The euro-zone money supply, which the European Central Bank watches closely when setting interest rates, accelerated unexpectedly in March, data showed today, further dampening any expectations for an imminent cut in European interest rates.
Area-wide money supply, as measured by the broad indicator M3, expanded by 5 per cent on a 12-month basis in March, faster than the 4.7 per cent recorded in February, the ECB said.
Analysts had been expecting M3 growth to slow to 4.4 per cent in March.
M3 covers cash, overnight deposits, other short-term deposits, repurchase agreements, shares and units in money market funds and debt securities with a maturity of up to two years and is the ECB's preferred indicator of medium-term inflationary trends.

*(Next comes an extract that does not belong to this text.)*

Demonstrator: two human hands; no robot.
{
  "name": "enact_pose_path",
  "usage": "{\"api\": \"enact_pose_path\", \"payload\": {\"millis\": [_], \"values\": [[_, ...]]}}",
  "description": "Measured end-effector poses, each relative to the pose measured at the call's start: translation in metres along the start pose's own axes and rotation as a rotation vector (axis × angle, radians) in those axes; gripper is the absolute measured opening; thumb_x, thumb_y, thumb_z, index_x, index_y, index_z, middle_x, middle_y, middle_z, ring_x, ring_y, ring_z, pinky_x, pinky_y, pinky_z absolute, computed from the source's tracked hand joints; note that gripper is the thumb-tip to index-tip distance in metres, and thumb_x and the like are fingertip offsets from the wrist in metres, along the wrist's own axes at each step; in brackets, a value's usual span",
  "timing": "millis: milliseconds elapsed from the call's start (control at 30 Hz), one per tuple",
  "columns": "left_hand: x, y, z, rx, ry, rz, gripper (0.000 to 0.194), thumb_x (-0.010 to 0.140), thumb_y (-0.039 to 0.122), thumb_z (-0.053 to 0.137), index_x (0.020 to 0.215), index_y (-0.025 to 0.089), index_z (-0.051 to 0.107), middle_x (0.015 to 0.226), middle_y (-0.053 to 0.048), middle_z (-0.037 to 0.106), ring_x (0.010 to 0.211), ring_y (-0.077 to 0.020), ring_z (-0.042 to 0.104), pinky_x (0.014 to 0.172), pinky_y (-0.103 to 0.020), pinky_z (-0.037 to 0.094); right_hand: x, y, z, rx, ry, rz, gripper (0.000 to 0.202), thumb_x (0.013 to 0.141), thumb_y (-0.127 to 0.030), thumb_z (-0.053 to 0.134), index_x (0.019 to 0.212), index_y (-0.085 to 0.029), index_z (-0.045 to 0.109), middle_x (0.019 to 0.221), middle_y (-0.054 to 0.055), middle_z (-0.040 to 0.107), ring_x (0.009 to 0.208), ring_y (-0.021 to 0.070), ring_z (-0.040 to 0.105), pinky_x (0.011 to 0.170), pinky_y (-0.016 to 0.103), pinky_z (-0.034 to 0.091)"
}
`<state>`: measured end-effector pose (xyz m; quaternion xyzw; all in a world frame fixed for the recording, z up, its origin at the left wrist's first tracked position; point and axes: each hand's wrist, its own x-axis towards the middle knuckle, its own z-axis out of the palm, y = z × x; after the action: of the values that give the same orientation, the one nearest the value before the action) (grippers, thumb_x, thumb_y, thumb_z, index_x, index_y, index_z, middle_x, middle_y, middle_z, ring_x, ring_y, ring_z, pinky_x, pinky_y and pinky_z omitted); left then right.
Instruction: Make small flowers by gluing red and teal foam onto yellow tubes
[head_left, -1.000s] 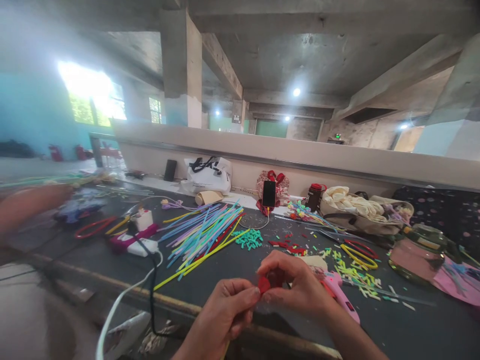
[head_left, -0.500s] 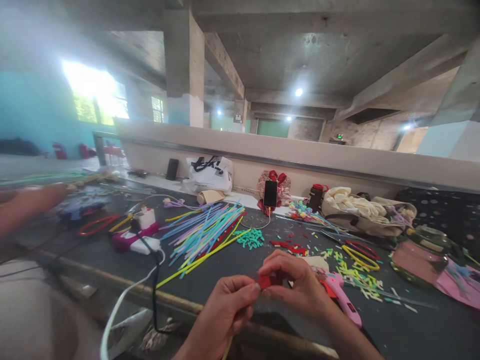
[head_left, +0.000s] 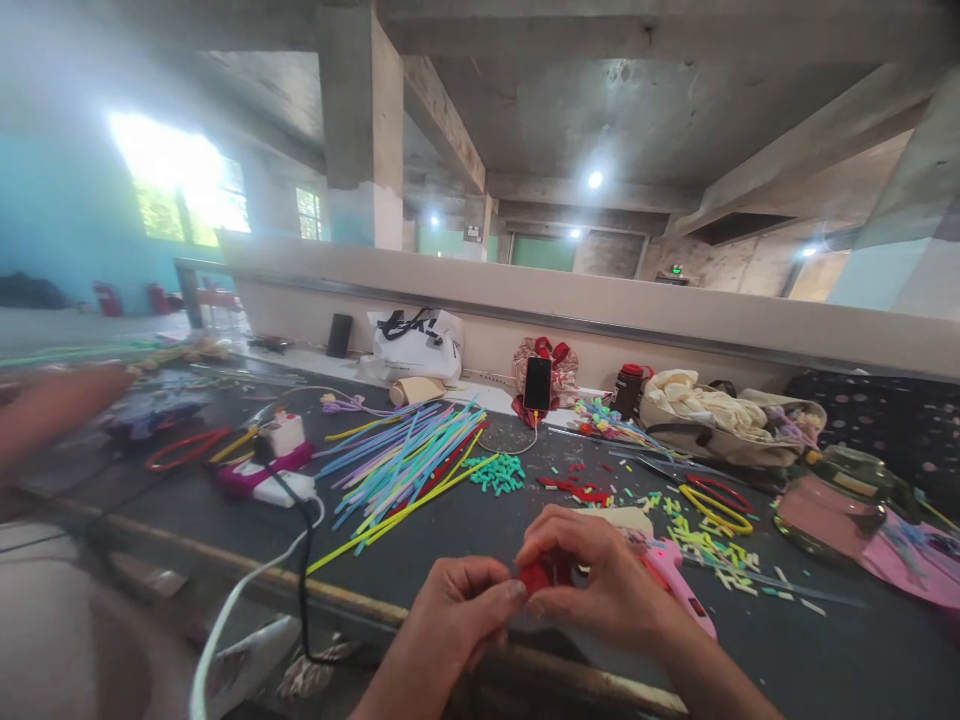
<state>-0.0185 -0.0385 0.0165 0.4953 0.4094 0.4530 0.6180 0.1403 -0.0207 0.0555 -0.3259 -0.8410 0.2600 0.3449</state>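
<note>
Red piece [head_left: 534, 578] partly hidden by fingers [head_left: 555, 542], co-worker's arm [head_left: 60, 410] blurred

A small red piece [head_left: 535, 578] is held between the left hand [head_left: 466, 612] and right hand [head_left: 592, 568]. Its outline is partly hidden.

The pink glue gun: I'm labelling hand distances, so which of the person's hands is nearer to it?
Right. The right hand is just to the left of the pink glue gun in view; the left hand is farther left, beyond the right hand.
</note>
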Motion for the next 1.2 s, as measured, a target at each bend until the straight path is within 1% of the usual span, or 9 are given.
{"api": "enact_pose_path", "payload": {"millis": [133,467,600,667,733,800,933,1067,1200], "values": [[0.002,-0.003,-0.002,-0.004,-0.034,-0.016,0.025,0.066,0.036,0.059,0.054,0.014,0.054,0.043,0.006,0.037,0.041,-0.0057,0.025,0.041,-0.022,0.013,0.0,0.004,0.003,0.014,0.017,0.006,0.018,0.061,-0.009,0.064,0.076,-0.018,0.062,0.073,-0.002,0.054,0.057,0.0084,0.048,0.051,0.019,0.037],[0.004,-0.008,-0.007,-0.021,-0.048,-0.008,0.026,0.066,0.037,0.06,0.058,0.012,0.058,0.042,0.006,0.04,0.038,-0.0042,0.027,0.039,-0.02,0.013,0.0,0.009,0.01,0.154,0.049,0.037,0.01,0.066,-0.02,0.066,0.074,-0.016,0.062,0.07,-0.001,0.054,0.061,0.0094,0.049,0.052,0.019,0.037],[0.004,-0.007,-0.005,-0.05,-0.06,-0.014,0.026,0.067,0.036,0.06,0.055,0.012,0.057,0.039,0.006,0.041,0.035,-0.0026,0.025,0.036,-0.019,0.012,0.001,0.008,0.008,0.097,0.023,0.033,0.007,0.067,-0.021,0.064,0.072,-0.016,0.062,0.069,-0.001,0.056,0.06,0.0095,0.05,0.051,0.02,0.037],[0.005,-0.007,-0.005,-0.098,-0.064,-0.039,0.026,0.066,0.036,0.06,0.055,0.013,0.057,0.039,0.006,0.043,0.032,-0.0017,0.025,0.034,-0.018,0.012,0.001,0.007,0.005,0.045,-0.014,0.05,0.021,0.063,-0.022,0.067,0.082,-0.018,0.062,0.073,-0.001,0.058,0.062,0.0104,0.052,0.053,0.02,0.039],[0.005,-0.008,-0.006,-0.197,-0.06,-0.076,0.023,0.063,0.034,0.064,0.057,0.014,0.057,0.039,0.006,0.046,0.03,-0.0007,0.026,0.032,-0.016,0.011,0.001,0.008,0.003,0.061,-0.042,0.074,0.046,0.058,-0.024,0.071,0.101,-0.022,0.056,0.08,-0.001,0.06,0.064,0.0114,0.054,0.055,0.021,0.042],[0.005,-0.008,-0.008,-0.309,-0.027,-0.115,0.02,0.059,0.031,0.067,0.06,0.014,0.057,0.042,0.005,0.05,0.03,0.0001,0.03,0.031,-0.013,0.013,0.001,0.011,0.003,0.114,0.004,0.103,0.059,0.057,-0.026,0.071,0.112,-0.023,0.049,0.087,0.0,0.061,0.064,0.0114,0.055,0.056,0.022,0.043],[0.006,-0.006,-0.014,-0.459,0.081,-0.155,0.019,0.055,0.028,0.07,0.063,0.015,0.059,0.046,0.002,0.058,0.032,-0.0021,0.042,0.03,-0.011,0.024,0.002,0.023,0.01,0.167,0.136,0.182,0.037,0.066,-0.027,0.063,0.102,-0.021,0.057,0.085,0.002,0.061,0.06,0.0105,0.052,0.053,0.022,0.041],[0.006,0.0,-0.016,-0.485,0.072,-0.145,0.021,0.055,0.029,0.07,0.064,0.012,0.062,0.042,0.001,0.058,0.029,-0.0034,0.045,0.029,-0.011,0.03,0.004,0.027,0.021,0.268,0.137,0.206,0.023,0.07,-0.028,0.06,0.09,-0.018,0.063,0.075,0.002,0.062,0.063,0.013,0.054,0.054,0.022,0.041],[0.005,0.004,-0.014,-0.508,0.046,-0.156,0.021,0.055,0.03,0.07,0.061,0.011,0.063,0.039,0.001,0.056,0.025,-0.0037,0.043,0.025,-0.011,0.027,0.011,0.022,0.024,0.489,0.108,0.213,0.02,0.071,-0.028,0.061,0.087,-0.016,0.063,0.078,0.004,0.064,0.072,0.016,0.058,0.062,0.026,0.043]]}}
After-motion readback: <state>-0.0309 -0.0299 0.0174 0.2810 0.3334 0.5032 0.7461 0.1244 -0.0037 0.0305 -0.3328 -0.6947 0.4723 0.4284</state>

The bank has set a target of 4.5 per cent for M3 growth this year, but growth has so far consistently overshot that target.
The Maastricht Treaty states that the essential objective of the ECB is to maintain price stability, and ECB officials have made clear for many months that they are worried about inflationary pressures in the euro zone.
The ECB has come under pressure from some euro-zone politicians, and from the IMF, recently to cut interest rates to counter a slowing of activity, the latest example being an interview by former French president Mr Valery Giscard d'Estaing today.
He told the Belgian newspaper Le Soirthat the ECB was taking a "serious risk" in holding its rates steady.